Daha önceki ümmetlerde olduğu gibi, Hz. Peygamber (s.a.s.)’in ümmeti içinde de değer verilen bazı kişilere taltif yönünde bir takım ifadeler kullanılmıştır. Ebû Hanîfe, İmam Şâfiî ve İmam Mâlik gibi âlimler için serdedilen bazı rivayetler bu meyandadır. Bu başlıkta Ebû Hanîfe için Rasûlüllâh (s.a.s.)’ın ifade ettiği belirtilen rivayetler incelenecektir. Söz konusu rivayetlerden bir kaçı şöyledir:

 

“Ümmetimden ismi Nu‘mân, künyesi Ebû Hanîfe olan bir kişi gelecektir. O, ümmetimin ışığıdır”.[12]

 

Rivayetin senedinde yer alan Ebû’l-a‘lâ el-Vasıtî, 349/959 ile 423/1031 yılları arasında yaşamıştır. Mevzû rivayetler nakleden bir kişidir.[13] Ebû Abdillah Muhammed b. Saîd ed-Devrakî el-Mervezî, hadis uyduran bir kişidir.[14]

 

Hatîb el-Bağdâdî (v. 463/1084), bu rivayeti aktardıktan sonra, “Mevzû” olduğunu belirtmiştir.[15] Hanefi mezhebine mensup olan Tahâvî (v. 321/937), diğer Tabakat âlimleri ve Ebû Hanîfe hakkında eser verenlerden Muhyiddin el-Kuraşî, hadis ilmine vukufları sayesinde “Mevzû” kabul edilen bu tür rivayetleri eserlerine almamışlardır.[16] İbnü’l-Cevzi (v. 597/1214)[17] ve Aliyyü’l-Kâri (v. 1014/1605)[18] de bu ve buna benzer Ebû Hanîfe ile ilgili hadislerin “Mevzû” olduğunu söylemişlerdir.  Abdulfettah Ebû Ĝudde bu rivayeti, ırk, kabile, dil, şehir ve imam taraftarlığı başlığı altında ele almış ve “Mevzû” olduğunu ifade etmiştir.[19] Ayrıca Muvaffak el-Mekkî, Ebû Hanîfe ile ilgili toplam otuz iki rivayeti senetleriyle birlikte kitabında aktarmıştır.[20]  Bu rivayetler de, yukarıda da aktardığımız üzere “Mevzû”dur.

 

4. Ezberlemediği Hadisleri Kullanmaması

“Ben, Yahyâ b. Maîn’in, ‘Ebû Hanîfe ancak ezberlediği hadisleri nakleder, o “sika”dır’ dediğini duydum.” [21]

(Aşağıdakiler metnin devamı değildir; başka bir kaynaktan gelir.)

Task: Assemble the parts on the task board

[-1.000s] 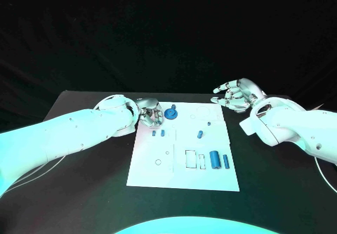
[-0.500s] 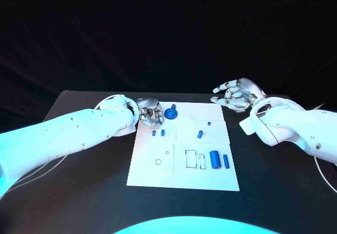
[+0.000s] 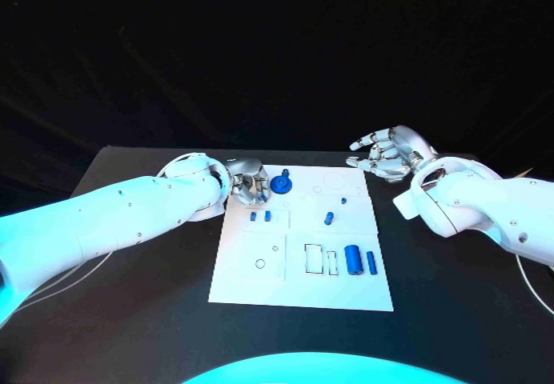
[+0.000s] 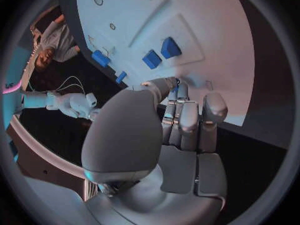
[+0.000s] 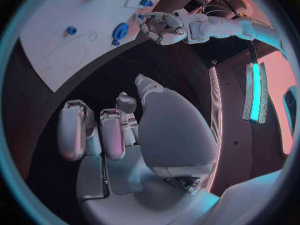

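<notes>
Blue plastic parts lie on the white task board (image 3: 303, 280); they look small, light, stiff and smooth, likely to slip, so each is best pinched across its middle. I count seven: a round disc-shaped part (image 3: 282, 189) at the board's far left corner, a pair of small blocks (image 3: 260, 216) nearer, two small pegs (image 3: 331, 218) mid-board, and two upright cylinders (image 3: 353, 261) toward its near right. The left hand (image 3: 248, 186) sits at the disc, fingers curled; whether it grips I cannot tell. The right hand (image 3: 391, 154) hovers beyond the board's far right corner, fingers spread, empty.
</notes>
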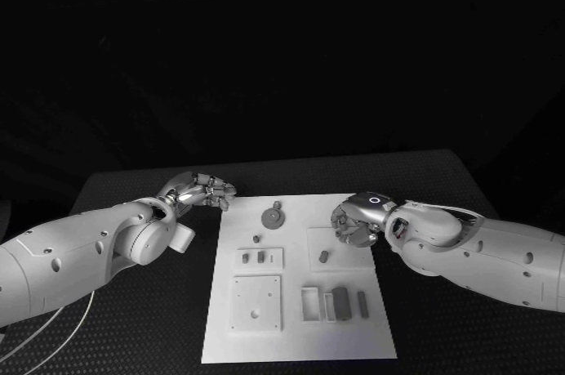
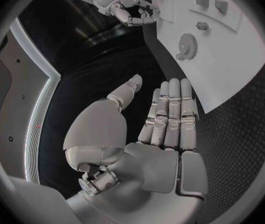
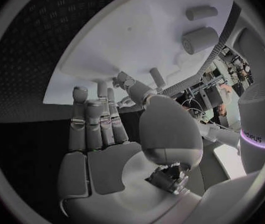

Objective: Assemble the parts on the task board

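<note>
The white task board (image 1: 295, 326) lies in the middle of the table. A round grey gear (image 1: 273, 218) sits near its far end, also seen as the gear (image 2: 187, 46). Small grey parts (image 1: 253, 258) stand mid-board, and longer ones (image 1: 341, 303) lie in slots nearer me. My left hand (image 1: 200, 189) hovers by the board's far left corner; the left hand (image 2: 163, 119) is flat and holds nothing. My right hand (image 1: 357, 220) hangs over the board's right edge. A short grey peg (image 3: 159, 77) shows beside the thumb of the right hand (image 3: 101, 129); whether it is pinched I cannot tell.
Black perforated table (image 1: 141, 326) surrounds the board on all sides. Two grey cylinders (image 3: 199, 37) stand on the board ahead of the right hand. A square plate (image 1: 255, 301) with holes lies on the board's near left.
</note>
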You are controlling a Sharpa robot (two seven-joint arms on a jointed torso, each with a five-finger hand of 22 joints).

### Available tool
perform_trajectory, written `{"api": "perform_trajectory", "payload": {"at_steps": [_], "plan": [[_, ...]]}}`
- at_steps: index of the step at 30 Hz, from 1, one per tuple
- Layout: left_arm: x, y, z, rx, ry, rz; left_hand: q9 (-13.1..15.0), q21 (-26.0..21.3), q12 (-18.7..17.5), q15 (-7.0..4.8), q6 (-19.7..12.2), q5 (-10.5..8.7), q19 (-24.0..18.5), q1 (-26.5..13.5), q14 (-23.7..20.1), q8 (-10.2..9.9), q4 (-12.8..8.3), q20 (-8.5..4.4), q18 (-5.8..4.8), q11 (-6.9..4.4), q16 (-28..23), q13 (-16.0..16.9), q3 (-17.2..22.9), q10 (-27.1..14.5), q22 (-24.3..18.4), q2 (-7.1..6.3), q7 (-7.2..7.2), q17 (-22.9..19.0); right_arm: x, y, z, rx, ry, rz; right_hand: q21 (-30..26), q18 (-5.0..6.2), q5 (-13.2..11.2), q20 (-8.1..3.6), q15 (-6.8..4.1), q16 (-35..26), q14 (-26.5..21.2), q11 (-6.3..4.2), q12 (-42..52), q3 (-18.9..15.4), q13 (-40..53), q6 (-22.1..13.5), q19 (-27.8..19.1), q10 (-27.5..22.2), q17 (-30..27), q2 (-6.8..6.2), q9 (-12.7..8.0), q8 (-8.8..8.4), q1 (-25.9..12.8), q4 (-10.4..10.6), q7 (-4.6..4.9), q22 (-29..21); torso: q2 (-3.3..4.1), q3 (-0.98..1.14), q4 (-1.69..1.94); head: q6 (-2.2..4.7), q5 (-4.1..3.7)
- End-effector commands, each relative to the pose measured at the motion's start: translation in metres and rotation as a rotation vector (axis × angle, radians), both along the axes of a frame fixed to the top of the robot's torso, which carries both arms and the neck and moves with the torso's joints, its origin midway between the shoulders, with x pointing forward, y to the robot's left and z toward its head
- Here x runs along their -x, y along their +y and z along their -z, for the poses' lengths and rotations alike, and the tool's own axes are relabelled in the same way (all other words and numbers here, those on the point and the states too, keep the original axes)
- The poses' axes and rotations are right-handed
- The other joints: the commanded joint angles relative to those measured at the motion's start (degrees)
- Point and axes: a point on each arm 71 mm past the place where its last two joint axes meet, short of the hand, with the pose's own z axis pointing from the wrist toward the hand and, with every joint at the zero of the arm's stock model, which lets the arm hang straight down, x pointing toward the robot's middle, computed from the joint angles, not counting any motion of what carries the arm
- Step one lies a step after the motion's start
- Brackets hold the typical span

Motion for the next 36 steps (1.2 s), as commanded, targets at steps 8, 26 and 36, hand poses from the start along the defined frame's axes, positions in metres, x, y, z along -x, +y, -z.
{"api": "perform_trajectory", "payload": {"at_steps": [8, 26, 36], "plan": [[0.000, -0.003, -0.001, 0.014, 0.001, 0.011, -0.07, -0.42, 0.08, 0.01, -0.43, -0.03, 0.32, -0.04, 0.42, 0.35, -0.01, 0.07, -0.44, 0.02, -0.45, -0.08, -0.32, -0.36, -0.09, 0.58, 0.16, 0.14, 0.005, 0.005, 0.010, 0.039, 0.022, -0.023, -0.46, 1.15, 0.19, -0.21, -0.97, -0.31, 0.80, -1.04, 0.15, 0.22, 0.21, 2.69, 0.64, 3.38, -0.10, 1.52, 0.28, 1.55, 0.07, 0.01, -1.05, 0.16, -0.02, 0.03, -0.06, -0.90, 0.69], [0.000, -0.002, 0.000, 0.010, 0.005, 0.005, -0.15, -0.56, 0.12, -0.01, -0.56, -0.02, 0.44, 0.19, 0.60, 0.36, -0.04, 0.07, -0.44, 0.04, -0.72, -0.11, -0.32, -0.44, -0.17, 0.59, 0.19, 0.35, 0.005, 0.009, 0.013, 0.081, -0.001, -0.040, -0.63, 1.15, 0.20, -0.72, -2.48, -0.56, 1.57, -2.61, 0.61, 0.45, 1.45, 6.05, 1.04, 7.19, -0.11, 5.32, 1.08, 3.25, 2.87, -0.48, -2.53, 0.62, -0.05, 0.18, -0.14, -1.38, 0.96], [0.000, -0.002, 0.000, 0.008, 0.009, 0.004, -0.32, -0.74, 0.07, -0.01, -1.08, -0.02, 0.57, 0.19, 0.74, 0.19, 0.01, 0.08, -0.45, 0.16, -1.10, -0.21, -0.48, -0.73, -0.26, 0.44, 0.42, 0.62, 0.008, 0.016, 0.025, 0.126, -0.016, -0.057, -1.45, 1.15, 0.20, -0.48, -1.56, -2.15, 0.60, -1.53, -1.76, 0.50, 0.85, 5.96, 0.54, 4.07, -0.73, 5.50, 1.16, 3.16, 3.46, -0.46, -2.43, 0.35, -0.03, 0.23, -0.08, -1.49, 1.08]]}}
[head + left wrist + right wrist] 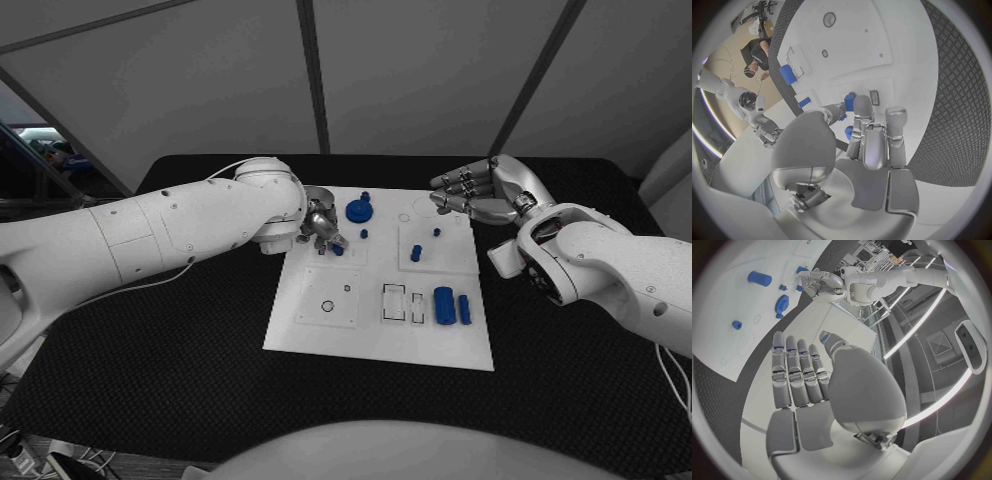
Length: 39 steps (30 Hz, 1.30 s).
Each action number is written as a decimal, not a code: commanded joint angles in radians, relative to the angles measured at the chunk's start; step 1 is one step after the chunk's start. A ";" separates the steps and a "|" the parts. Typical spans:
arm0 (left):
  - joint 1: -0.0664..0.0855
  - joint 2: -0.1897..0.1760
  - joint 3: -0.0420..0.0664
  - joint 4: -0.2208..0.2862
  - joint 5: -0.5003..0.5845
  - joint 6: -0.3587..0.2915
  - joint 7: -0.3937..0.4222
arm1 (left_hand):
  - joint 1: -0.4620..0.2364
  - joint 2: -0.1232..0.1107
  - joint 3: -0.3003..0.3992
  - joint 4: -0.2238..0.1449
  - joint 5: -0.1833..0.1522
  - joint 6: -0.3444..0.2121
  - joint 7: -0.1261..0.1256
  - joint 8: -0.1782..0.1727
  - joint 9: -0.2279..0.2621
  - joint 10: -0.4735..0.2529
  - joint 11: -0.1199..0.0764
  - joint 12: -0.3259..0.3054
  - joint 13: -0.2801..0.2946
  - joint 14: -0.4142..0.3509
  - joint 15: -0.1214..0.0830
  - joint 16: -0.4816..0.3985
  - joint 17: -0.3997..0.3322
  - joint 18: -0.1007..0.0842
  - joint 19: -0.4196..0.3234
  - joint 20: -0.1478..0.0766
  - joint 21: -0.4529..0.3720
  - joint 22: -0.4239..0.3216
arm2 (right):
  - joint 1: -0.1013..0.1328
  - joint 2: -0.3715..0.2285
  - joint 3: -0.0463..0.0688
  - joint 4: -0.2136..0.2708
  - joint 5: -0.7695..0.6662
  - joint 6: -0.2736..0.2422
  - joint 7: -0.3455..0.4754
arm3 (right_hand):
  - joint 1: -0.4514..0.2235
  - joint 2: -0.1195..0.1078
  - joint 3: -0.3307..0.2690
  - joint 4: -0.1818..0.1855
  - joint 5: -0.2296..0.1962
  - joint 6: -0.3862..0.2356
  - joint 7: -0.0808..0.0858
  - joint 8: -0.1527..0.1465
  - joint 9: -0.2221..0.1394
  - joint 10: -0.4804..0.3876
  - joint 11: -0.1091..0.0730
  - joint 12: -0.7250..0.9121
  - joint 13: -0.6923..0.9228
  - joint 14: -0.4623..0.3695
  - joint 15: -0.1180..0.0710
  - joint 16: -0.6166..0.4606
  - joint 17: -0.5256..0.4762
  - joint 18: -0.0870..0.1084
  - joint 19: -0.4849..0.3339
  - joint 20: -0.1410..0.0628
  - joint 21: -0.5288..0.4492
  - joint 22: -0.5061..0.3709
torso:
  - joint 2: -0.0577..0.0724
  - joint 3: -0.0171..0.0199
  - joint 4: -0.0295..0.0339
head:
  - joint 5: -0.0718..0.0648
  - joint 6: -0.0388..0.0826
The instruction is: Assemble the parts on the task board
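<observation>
The white task board (378,325) lies mid-table. My left hand (320,228) reaches down over its far left corner and pinches a small blue part (336,249) between thumb and fingertip; the same part (849,98) sits at the fingertips (862,103) beside a small rectangular slot (874,97). A blue gear (359,210) stands just right of that hand. Short blue pegs (415,253) stand further right. A blue cylinder (444,303) and a blue bar (464,310) lie by the near right edge. My right hand (483,192) hovers off the board's far right corner, fingers straight, holding nothing.
Round holes (829,20) and framed rectangular slots (395,301) mark the board's near half. Black table (173,340) surrounds the board on all sides. From the right wrist, the gear (782,305), the cylinder (759,278) and my left hand (820,282) appear beyond the straight fingers (795,375).
</observation>
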 commanded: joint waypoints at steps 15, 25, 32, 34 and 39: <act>-0.006 0.024 -0.004 -0.021 -0.008 0.061 -0.008 | -0.042 0.010 0.151 -0.147 0.002 0.015 -0.015 0.005 0.008 0.042 -0.023 0.009 0.004 0.040 -0.010 0.005 0.003 -0.066 0.015 -0.002 0.013 0.019 | 0.002 -0.001 0.001 0.003 -0.008 0.007 0.010 | -0.002 0.001 -0.001 -0.004 0.006 -0.004 0.001 -0.002 0.001 -0.003 0.006 -0.005 -0.001 0.002 0.002 0.000 -0.004 0.003 0.005 0.001 -0.007 -0.003 | 0.001 0.0006 -0.0001 | -0.007 -0.003; -0.006 0.027 -0.004 -0.026 -0.008 0.055 -0.011 | -0.078 0.019 0.109 -0.136 -0.012 0.031 -0.026 0.017 0.024 0.048 -0.031 -0.004 -0.027 0.041 -0.016 0.005 0.004 -0.069 0.026 -0.007 0.019 0.036 | 0.002 -0.002 0.001 0.004 -0.008 0.008 0.009 | -0.003 0.001 -0.001 -0.004 0.007 -0.004 0.001 -0.002 0.000 -0.004 0.006 -0.005 -0.001 0.001 0.002 0.000 -0.004 0.003 0.005 0.001 -0.008 -0.003 | 0.001 0.0003 -0.0006 | -0.009 -0.006; -0.006 0.027 -0.004 -0.028 -0.008 0.055 -0.011 | -0.112 0.020 0.068 -0.122 -0.012 0.038 -0.031 0.018 0.032 0.054 -0.035 0.000 -0.034 0.041 -0.019 0.005 0.005 -0.072 0.036 -0.011 0.027 0.051 | 0.002 -0.003 0.001 0.004 -0.008 0.009 0.009 | -0.003 0.001 -0.001 -0.004 0.007 -0.004 0.001 -0.002 0.000 -0.004 0.006 -0.005 -0.001 0.001 0.002 0.000 -0.004 0.003 0.005 0.001 -0.008 -0.003 | 0.000 -0.0001 0.0006 | -0.011 -0.009; -0.006 0.026 -0.004 -0.029 -0.008 0.056 -0.012 | -0.115 0.020 0.064 -0.121 -0.012 0.038 -0.032 0.018 0.033 0.054 -0.035 0.001 -0.034 0.041 -0.019 0.005 0.005 -0.072 0.036 -0.011 0.027 0.051 | 0.002 -0.004 0.001 0.004 -0.008 0.009 0.008 | -0.003 0.001 -0.001 -0.004 0.007 -0.004 0.001 -0.002 0.000 -0.004 0.006 -0.005 -0.001 0.001 0.002 0.000 -0.004 0.003 0.005 0.001 -0.008 -0.003 | 0.000 0.0001 0.0003 | -0.011 -0.009; -0.006 0.026 -0.004 -0.028 -0.008 0.056 -0.012 | -0.123 0.019 0.051 -0.119 -0.011 0.046 -0.035 0.021 0.037 0.056 -0.037 0.003 -0.036 0.041 -0.021 0.005 0.005 -0.073 0.042 -0.012 0.031 0.060 | 0.002 -0.004 0.001 0.004 -0.008 0.009 0.009 | -0.003 0.001 -0.001 -0.004 0.007 -0.004 0.001 -0.002 0.000 -0.004 0.006 -0.005 -0.001 0.001 0.002 0.000 -0.004 0.003 0.005 0.001 -0.008 -0.003 | 0.000 -0.0002 0.0001 | -0.011 -0.011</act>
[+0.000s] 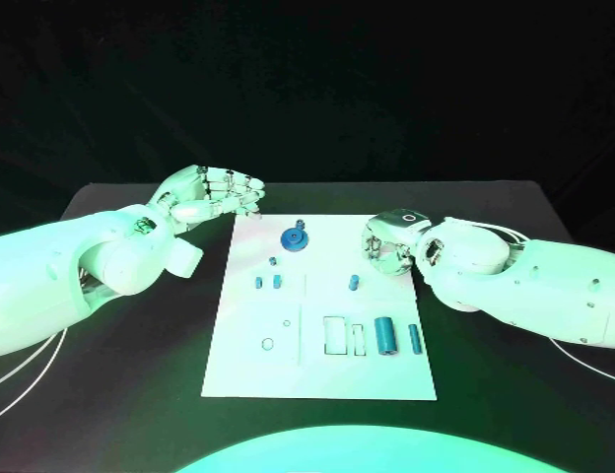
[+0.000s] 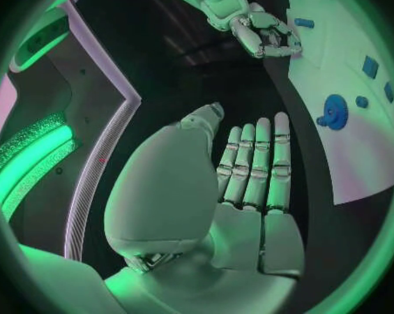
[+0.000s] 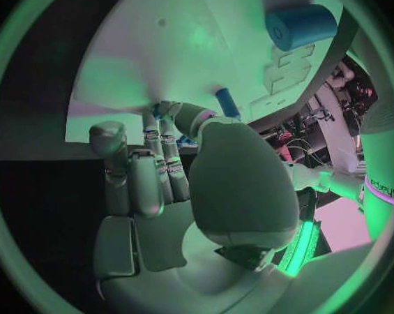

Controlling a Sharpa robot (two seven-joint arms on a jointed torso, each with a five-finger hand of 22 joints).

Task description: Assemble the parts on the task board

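The task board (image 1: 322, 325) is lying in the middle of the black worktop (image 1: 137, 374), its long axis running away from the robot. The left hand (image 1: 211, 194) is hovering just beyond the board's far left corner; its fingers are lying straight and close together, and it is holding nothing. The right hand (image 1: 390, 241) is hanging over the board's right edge with its fingers curled down, apparently gripping nothing. The blue gear (image 1: 295, 238) is sitting near the far end, between the two hands. The small peg (image 1: 352, 284) is lying just before the right hand, so I judge this hand the nearer one. The large cylinder (image 1: 387, 335) is lying lengthwise near the front.
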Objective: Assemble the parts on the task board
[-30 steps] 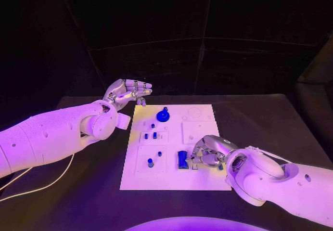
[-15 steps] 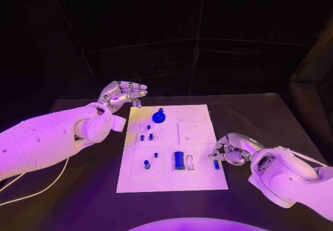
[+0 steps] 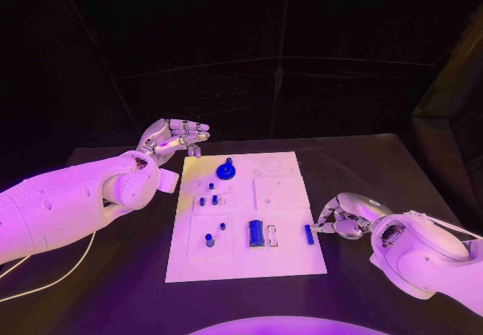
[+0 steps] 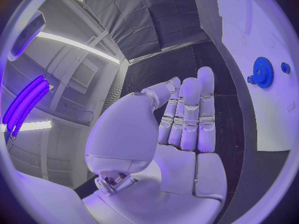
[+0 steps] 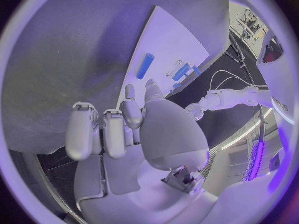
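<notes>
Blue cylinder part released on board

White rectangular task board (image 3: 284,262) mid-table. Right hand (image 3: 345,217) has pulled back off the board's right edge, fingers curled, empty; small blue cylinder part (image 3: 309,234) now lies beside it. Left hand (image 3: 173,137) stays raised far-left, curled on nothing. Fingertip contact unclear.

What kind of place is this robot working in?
Probably a robotics lab or demo booth: a black table backed by dark drapes, a white task board carrying small blue parts, and ceiling strip lights in the left wrist view.
</notes>
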Available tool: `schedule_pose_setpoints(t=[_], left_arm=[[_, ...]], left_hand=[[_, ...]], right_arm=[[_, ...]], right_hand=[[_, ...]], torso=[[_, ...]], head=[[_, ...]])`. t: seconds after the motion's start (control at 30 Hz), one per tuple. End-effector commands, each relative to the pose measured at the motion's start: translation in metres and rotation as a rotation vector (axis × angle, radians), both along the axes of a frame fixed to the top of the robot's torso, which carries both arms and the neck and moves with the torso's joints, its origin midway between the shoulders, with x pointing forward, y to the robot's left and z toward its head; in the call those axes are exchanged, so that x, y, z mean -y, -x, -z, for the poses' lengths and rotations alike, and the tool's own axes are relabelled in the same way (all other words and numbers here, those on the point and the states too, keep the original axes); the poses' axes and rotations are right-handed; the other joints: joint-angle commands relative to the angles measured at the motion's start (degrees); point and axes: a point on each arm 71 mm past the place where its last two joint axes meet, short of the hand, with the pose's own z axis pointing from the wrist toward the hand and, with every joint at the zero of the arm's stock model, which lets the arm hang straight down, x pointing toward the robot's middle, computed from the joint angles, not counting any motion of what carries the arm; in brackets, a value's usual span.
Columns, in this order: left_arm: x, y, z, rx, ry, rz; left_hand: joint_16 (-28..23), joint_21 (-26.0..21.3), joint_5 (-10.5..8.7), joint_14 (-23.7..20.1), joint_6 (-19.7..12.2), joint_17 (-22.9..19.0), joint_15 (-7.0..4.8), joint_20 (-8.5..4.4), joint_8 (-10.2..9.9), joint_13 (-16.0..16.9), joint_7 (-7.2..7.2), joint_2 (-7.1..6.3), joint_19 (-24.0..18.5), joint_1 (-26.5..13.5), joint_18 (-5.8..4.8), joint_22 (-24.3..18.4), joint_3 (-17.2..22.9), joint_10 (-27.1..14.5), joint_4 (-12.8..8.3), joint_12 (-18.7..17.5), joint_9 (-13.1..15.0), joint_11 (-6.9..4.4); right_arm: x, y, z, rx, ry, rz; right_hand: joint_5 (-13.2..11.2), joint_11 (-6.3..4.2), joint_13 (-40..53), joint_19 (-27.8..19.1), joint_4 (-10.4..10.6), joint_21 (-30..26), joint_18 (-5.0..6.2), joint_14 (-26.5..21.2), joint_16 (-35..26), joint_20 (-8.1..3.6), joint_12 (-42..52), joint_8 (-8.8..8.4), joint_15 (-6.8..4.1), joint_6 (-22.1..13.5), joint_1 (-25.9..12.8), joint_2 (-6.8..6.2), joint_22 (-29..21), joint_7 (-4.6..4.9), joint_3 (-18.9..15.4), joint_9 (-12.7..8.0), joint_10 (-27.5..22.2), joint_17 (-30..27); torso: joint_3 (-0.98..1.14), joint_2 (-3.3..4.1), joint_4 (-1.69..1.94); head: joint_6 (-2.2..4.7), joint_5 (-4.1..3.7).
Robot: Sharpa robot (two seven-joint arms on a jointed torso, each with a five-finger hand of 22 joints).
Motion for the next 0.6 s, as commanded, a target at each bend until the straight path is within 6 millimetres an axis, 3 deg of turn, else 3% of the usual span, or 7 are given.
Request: schedule_pose_setpoints(t=[0.03,0.4,0.6], left_arm=[[0.0,0.0,-0.001,0.005,0.005,0.005],[0.0,0.0,0.0,0.003,0.004,0.006],[0.0,0.0,0.0,0.002,0.004,0.006]], left_hand=[[-0.2,-0.2,0.16,-0.5,0.1,-0.1,-0.05,-0.06,0.1,-0.1,-0.05,0.34,-0.4,-0.1,0.87,-0.1,-0.3,-0.3,0.0,0.2,-0.1,0.04],[-0.2,-0.2,0.16,-0.5,0.1,-0.1,-0.05,-0.06,0.1,-0.1,-0.05,0.34,-0.4,-0.1,0.87,-0.1,-0.3,-0.3,0.0,0.2,-0.1,0.04],[-0.2,-0.2,0.16,-0.5,0.1,-0.1,-0.05,-0.06,0.1,-0.1,-0.05,0.34,-0.4,-0.1,0.87,-0.1,-0.3,-0.3,0.0,0.2,-0.1,0.04]], right_arm=[[-0.001,0.0,0.003,-0.022,0.053,-0.01],[-0.012,-0.005,0.01,-0.055,0.076,-0.041],[-0.018,-0.006,0.012,-0.065,0.082,-0.056]], right_hand=[[0.1,0.11,-0.1,-0.1,0.1,0.1,-0.77,3.6,0.0,0.19,-0.4,-0.31,0.23,0.4,-0.8,0.1,-0.1,0.0,-0.4,-0.1,-0.1,2.0],[0.4,0.03,-0.1,-0.2,0.3,0.0,-0.75,3.6,-0.1,0.16,-0.5,-0.44,0.17,0.8,-1.0,-0.16,-0.2,-0.11,-0.8,-0.1,-0.2,2.0],[0.6,-0.14,-0.1,-0.2,-0.1,0.0,-0.74,3.6,-0.1,0.08,-0.5,-0.47,0.04,1.5,-0.2,-0.18,-0.2,-0.3,-0.8,0.1,-0.2,2.0]], torso=[[-0.02,0.05,0.12],[-0.05,0.07,-0.06],[-0.04,0.01,0.04]], head=[[-0.11,0.0],[-0.41,0.15],[-0.5,0.06]])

İsnatta İbn Rızk olarak geçen ravi, Muhammed b. Ahmed b. Rızk’tır. “Sika” olduğu belirtilmektedir.[22] Ahmed b. Ali b. Amr b. Hubeyş er-Râzi hakkında, Hatîb el-Bağdâdî, “Sika” olarak bahsetmektedir.[23] Muhammed b. Ahmed b. Usam ile ilgili olarak Hatîb el-Bağdâdî, “Hadiste leyyin” tespitinde bulunmaktadır.[24] Muhammed b. Said el-Avfî için Dârekutnî, “La be’se bih” değerlendirmesinde bulunmuştur.[25] Rivayet isnattaki ravilerin durumları açısından zayıftır.

 

5. Fakîh Olarak Ebû Hanîfe

 

Ebû Hanîfe, fıkhi yönüyle temayüz etmiştir. Fakihliği kendisini seven veya sevmeyen birçok kişi tarafından dile getirilmiştir.[26] Bu çerçevede fakihliği ile alakalı İmam Şâfîî’den geldiği belirtilen şu rivayet bulunmaktadır:

“İnsanlar fıkıh konusunda Ebû Hanîfe’nin çocukları mesabesindedir.”[27]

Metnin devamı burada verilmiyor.